「ここでは失敗を怖がらずに自由に失敗してもらって」アジカン後藤正文さんらが手掛けた音楽スタジオがオープン 築130年の蔵を改修=静岡・藤枝市

築130年の茶倉庫を再生 クラウドファンディングで7500万円
人気ロックバンド「ASIAN KUNG―FU GENERATION」のボーカル・後藤正文さんらが手掛けた音楽スタジオがついにオープンしました。
築130年の蔵を改修したスタジオには、若い音楽家の育成とまちの活性化という期待が込められています。
静岡県藤枝市茶町にオープンしたのは「MUSIC inn Fujieda」です。静岡県島田市出身の後藤正文さんを創設者とするNPO法人が、音楽制作と地域交流の新たな拠点として整備しました。
<後藤正文さん>
「見事に完成しましたミュージック・イン・フジエダの新しいスタジオ。皆さんのご支援なくして完成することができませんでした。改めまして、ご支援ありがとうございます」
お茶の倉庫として使用されていた築130年の蔵を、クラウドファンディングで集まった約7500万円を投じて改修しました。
音の響きを追求した吹き抜け空間 後藤さん自費の機材も
オープンに合わせた内覧会には、地域住民や音楽ファンなど大勢の人が訪れました。
スタジオは蔵の2階にあった床を取り外し、吹き抜けの状態にしています。天井の高さを生かすことで、音の質と響きに欠かせない広い空間を確保しました。
<内覧した人>
「昔の機材や板が使われていて、でも新しい感じもあって、地元に根付いた、いいスタジオだなと」
スタジオの隣の建物にあるコントロールルームでは、演奏した音を後藤さんが自費で購入した機材を使って録音することが可能です。
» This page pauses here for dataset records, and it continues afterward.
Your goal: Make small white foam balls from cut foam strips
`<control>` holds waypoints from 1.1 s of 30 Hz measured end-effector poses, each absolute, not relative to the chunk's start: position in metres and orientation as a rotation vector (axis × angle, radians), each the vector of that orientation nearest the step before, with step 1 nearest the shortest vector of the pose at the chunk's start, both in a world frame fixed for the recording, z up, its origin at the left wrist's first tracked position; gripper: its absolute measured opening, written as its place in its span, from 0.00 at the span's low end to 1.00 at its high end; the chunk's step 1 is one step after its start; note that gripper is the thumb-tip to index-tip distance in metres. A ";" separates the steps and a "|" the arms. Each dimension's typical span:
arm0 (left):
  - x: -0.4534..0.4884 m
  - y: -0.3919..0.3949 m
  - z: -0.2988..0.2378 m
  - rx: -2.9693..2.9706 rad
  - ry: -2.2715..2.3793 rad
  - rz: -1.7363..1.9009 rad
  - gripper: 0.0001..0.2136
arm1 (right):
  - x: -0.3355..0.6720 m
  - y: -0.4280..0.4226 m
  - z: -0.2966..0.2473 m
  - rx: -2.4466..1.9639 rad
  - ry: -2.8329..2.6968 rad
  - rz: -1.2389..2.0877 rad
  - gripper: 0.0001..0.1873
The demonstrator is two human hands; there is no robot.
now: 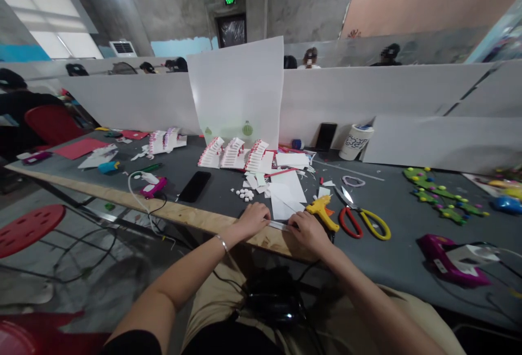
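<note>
One white strip (pixel 278 225) lies along the near edge of the table (pixel 224 200), its two ends gripped in the curled fingers of the left hand (pixel 253 219) and right hand (pixel 309 231). Beyond it is one pile of white balls (pixel 246 195), too small to count. One yellow glue gun (pixel 322 211) and one pair of scissors (pixel 362 216) lie rightward; one black phone (pixel 195 186) leftward. Farther back, three ridged white pieces (pixel 234 154) sit before one upright panel (pixel 238 88).

Craft workshop, long worktable (pixel 393 194), glue gun (pixel 321 211), scissors (pixel 359 210)
</note>
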State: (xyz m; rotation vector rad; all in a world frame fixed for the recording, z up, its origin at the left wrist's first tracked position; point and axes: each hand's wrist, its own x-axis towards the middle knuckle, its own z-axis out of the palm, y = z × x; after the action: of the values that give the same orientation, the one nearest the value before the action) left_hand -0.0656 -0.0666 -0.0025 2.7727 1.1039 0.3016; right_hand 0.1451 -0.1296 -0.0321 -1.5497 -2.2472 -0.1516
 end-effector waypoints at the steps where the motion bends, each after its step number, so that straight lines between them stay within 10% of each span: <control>1: -0.066 -0.067 -0.003 2.784 1.096 0.308 0.04 | 0.145 -0.129 -0.032 -1.543 -2.252 -0.155 0.06; 33: -0.107 -0.072 -0.032 2.698 0.960 0.591 0.06 | 0.163 -0.137 -0.034 -1.439 -2.323 -0.018 0.06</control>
State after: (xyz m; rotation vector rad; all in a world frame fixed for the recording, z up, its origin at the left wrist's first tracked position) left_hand -0.1074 -0.0722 -0.0318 2.6985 0.9604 0.5909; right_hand 0.1631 -0.1373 -0.0342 -1.4386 -2.3230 -0.0179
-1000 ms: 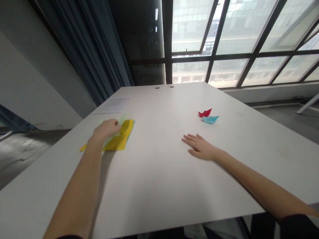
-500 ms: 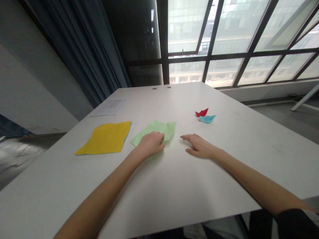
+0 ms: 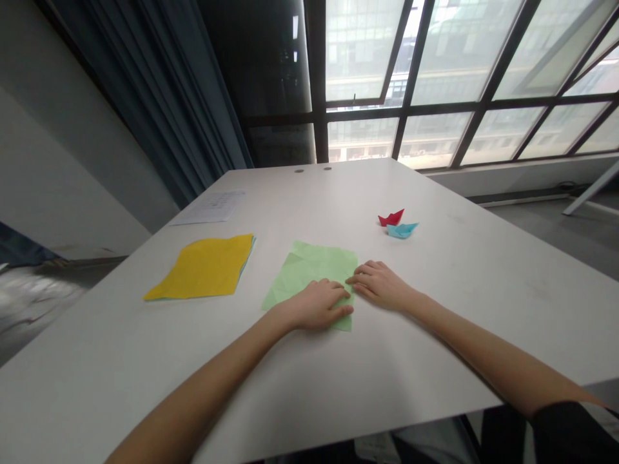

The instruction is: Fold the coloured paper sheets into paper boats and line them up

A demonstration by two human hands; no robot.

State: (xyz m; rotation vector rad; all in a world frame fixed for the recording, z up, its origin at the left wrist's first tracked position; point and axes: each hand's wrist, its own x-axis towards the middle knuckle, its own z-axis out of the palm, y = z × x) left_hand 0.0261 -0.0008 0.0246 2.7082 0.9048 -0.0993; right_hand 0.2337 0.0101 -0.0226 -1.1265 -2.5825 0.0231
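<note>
A creased light green paper sheet [image 3: 309,270] lies flat on the white table [image 3: 435,335] in front of me. My left hand [image 3: 316,304] rests on the sheet's near right part, fingers stretched flat and pressing down. My right hand [image 3: 382,285] lies at the sheet's right edge, fingers flat, fingertips touching the paper. Neither hand grips anything.
A stack of paper with a yellow sheet on top [image 3: 203,267] lies to the left. A red paper boat [image 3: 391,218] and a light blue paper boat [image 3: 401,229] sit beyond my right hand. A white printed sheet [image 3: 213,206] lies at the far left. Windows stand behind the table.
My left hand took the green sheet from the yellow stack, drew it to the centre and laid it flat. My right hand shifted slightly left to the sheet's edge.
</note>
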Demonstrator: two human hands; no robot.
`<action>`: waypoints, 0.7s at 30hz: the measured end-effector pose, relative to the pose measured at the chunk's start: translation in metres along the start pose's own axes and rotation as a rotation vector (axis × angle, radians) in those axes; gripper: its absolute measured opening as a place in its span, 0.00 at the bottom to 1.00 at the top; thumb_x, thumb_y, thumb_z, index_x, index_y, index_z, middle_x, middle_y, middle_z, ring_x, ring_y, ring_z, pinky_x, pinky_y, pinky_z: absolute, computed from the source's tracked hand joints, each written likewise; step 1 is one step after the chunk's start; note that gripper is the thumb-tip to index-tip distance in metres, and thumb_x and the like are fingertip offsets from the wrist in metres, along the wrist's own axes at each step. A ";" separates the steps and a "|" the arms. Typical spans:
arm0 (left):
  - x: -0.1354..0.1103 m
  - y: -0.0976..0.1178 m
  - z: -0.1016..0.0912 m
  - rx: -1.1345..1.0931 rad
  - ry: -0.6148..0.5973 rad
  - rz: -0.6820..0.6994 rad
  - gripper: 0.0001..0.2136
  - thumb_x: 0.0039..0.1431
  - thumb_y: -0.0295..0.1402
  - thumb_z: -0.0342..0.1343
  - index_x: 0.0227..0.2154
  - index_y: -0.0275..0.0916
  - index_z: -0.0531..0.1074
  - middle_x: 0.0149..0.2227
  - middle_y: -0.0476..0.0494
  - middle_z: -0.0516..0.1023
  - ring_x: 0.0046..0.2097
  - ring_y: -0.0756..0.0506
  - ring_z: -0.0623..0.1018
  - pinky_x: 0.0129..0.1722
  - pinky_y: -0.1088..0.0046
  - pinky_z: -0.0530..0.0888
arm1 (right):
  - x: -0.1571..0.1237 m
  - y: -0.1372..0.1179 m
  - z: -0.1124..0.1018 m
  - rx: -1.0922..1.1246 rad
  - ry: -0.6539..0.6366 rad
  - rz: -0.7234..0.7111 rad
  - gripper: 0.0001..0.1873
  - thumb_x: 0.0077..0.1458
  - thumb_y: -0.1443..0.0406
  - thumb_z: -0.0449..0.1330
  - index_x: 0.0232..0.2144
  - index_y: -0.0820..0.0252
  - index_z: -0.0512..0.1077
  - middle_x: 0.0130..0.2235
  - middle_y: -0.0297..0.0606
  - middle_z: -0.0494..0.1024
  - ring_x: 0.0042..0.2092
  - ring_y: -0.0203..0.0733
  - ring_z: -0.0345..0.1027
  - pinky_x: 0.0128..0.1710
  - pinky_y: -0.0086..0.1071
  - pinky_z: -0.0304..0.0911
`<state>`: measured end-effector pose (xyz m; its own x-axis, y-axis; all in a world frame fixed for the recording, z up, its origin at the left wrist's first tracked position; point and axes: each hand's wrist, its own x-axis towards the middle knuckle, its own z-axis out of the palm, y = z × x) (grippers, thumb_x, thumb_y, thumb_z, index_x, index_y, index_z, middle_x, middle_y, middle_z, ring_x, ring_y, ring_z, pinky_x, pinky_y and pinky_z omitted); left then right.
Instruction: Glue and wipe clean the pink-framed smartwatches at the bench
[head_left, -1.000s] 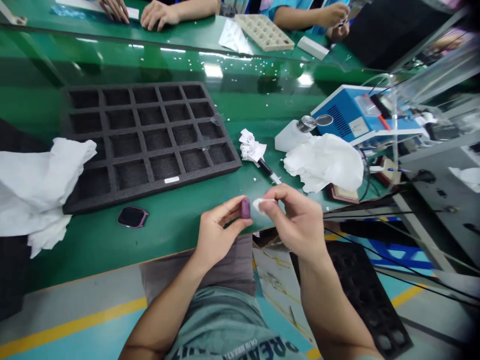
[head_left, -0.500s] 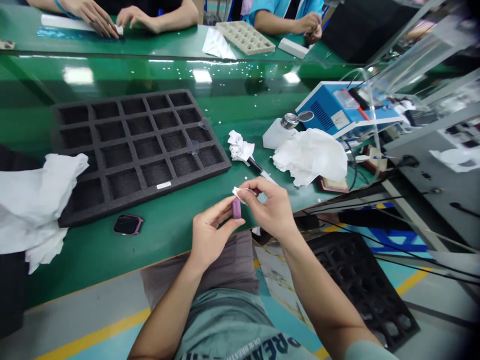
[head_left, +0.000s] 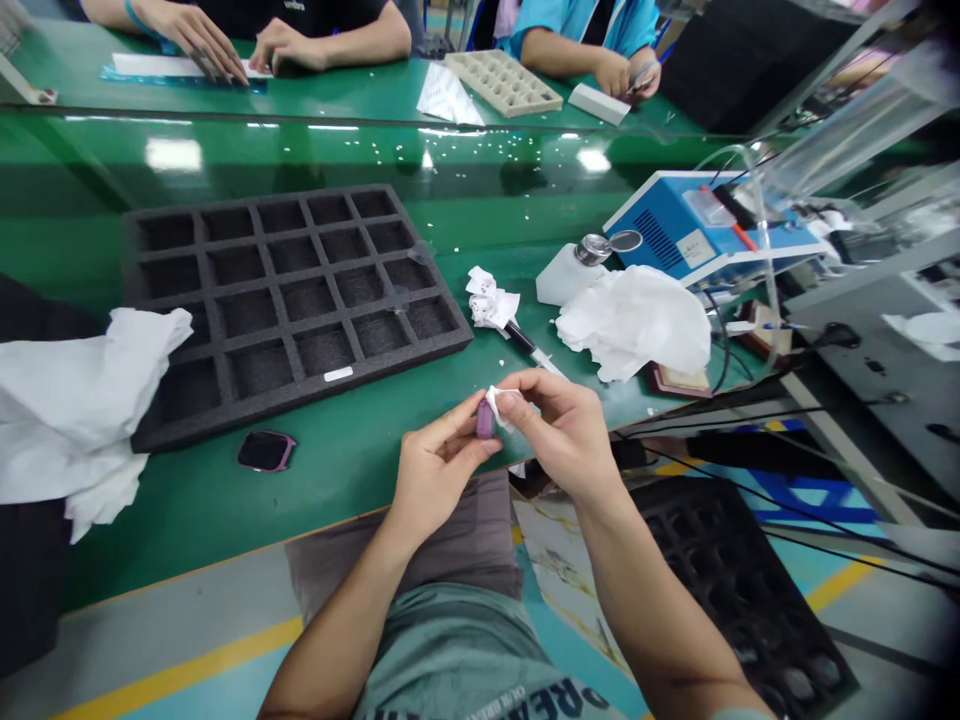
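Between the fingers and thumb of my left hand (head_left: 442,462) is a small purple case (head_left: 485,420), held on edge; it resembles a smartwatch body. My right hand (head_left: 559,425) is closed on a small folded white wipe (head_left: 498,402), which touches the top and right side of the purple piece. My fingertips hide part of both. On the green bench to the left lies a watch (head_left: 267,451) with a dark screen and a purple frame, touched by neither hand.
A black foam tray (head_left: 300,378) with many square compartments lies at left, cloths (head_left: 82,410) beside it. Ahead are a brush-like tool wrapped in paper (head_left: 495,303), a dispenser bottle (head_left: 561,275), crumpled white cloth (head_left: 637,318) and a blue machine (head_left: 667,225). Two co-workers' hands are across the bench.
The wipe has moved from the top of the purple case down along its right side, and the case is turned slightly. The whole view has shifted a little.
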<state>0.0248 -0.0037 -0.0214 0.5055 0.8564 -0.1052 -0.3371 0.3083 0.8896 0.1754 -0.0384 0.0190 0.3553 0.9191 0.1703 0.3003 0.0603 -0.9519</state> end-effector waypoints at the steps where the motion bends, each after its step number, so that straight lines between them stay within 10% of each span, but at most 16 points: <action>1: -0.001 0.001 -0.001 -0.017 -0.017 -0.001 0.25 0.50 0.32 0.73 0.53 0.46 0.81 0.53 0.44 0.85 0.51 0.38 0.85 0.55 0.59 0.82 | 0.000 0.000 0.000 0.002 -0.004 -0.002 0.08 0.62 0.60 0.66 0.33 0.57 0.79 0.31 0.34 0.79 0.32 0.38 0.68 0.35 0.34 0.65; 12: -0.002 -0.001 -0.007 -0.106 -0.039 -0.031 0.29 0.44 0.28 0.77 0.53 0.44 0.81 0.53 0.39 0.84 0.54 0.36 0.84 0.54 0.60 0.82 | -0.007 -0.019 -0.005 -0.103 -0.177 -0.170 0.02 0.61 0.68 0.66 0.34 0.56 0.79 0.33 0.34 0.79 0.36 0.38 0.72 0.37 0.33 0.66; 21: -0.005 -0.004 -0.003 -0.037 -0.010 0.047 0.27 0.50 0.30 0.74 0.55 0.42 0.80 0.58 0.38 0.81 0.58 0.35 0.82 0.60 0.55 0.79 | 0.009 -0.008 -0.015 -0.220 -0.010 -0.144 0.03 0.60 0.65 0.66 0.33 0.55 0.79 0.32 0.35 0.81 0.34 0.40 0.72 0.36 0.36 0.66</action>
<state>0.0210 -0.0075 -0.0256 0.4967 0.8659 -0.0594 -0.3891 0.2833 0.8765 0.1894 -0.0359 0.0320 0.2864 0.9112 0.2960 0.5327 0.1053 -0.8397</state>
「自由に失敗してほしい」 滞在型スタジオで次世代を支援
後藤さんは次世代のミュージシャンに幅広く活用してほしいと願っています。
<後藤正文さん>
「ここでは失敗を怖がらずに、自由に失敗してもらって、その積み重ねの中から自分たちらしい作品とか、楽曲とかを作り出してもらえたら、僕ら上の世代からしたら本望でうれしく思う」
利用料金が都内と比べて3分の1程度と割安感があるのもメリットの1つです。隣接するビル3階には宿泊スペースも用意され、泊まり込みで音楽制作に打ちこむことができます。
<後藤さん>
「地方都市をどうやって面白くしていくか。これは答えではなくて、一つの過程として、こういう施設をつくることで、皆で考えていく機会になったらいいなと」
地方都市、藤枝に誕生した滞在型の音楽制作スタジオ。音楽の力で街は変わるのか、期待が高まります。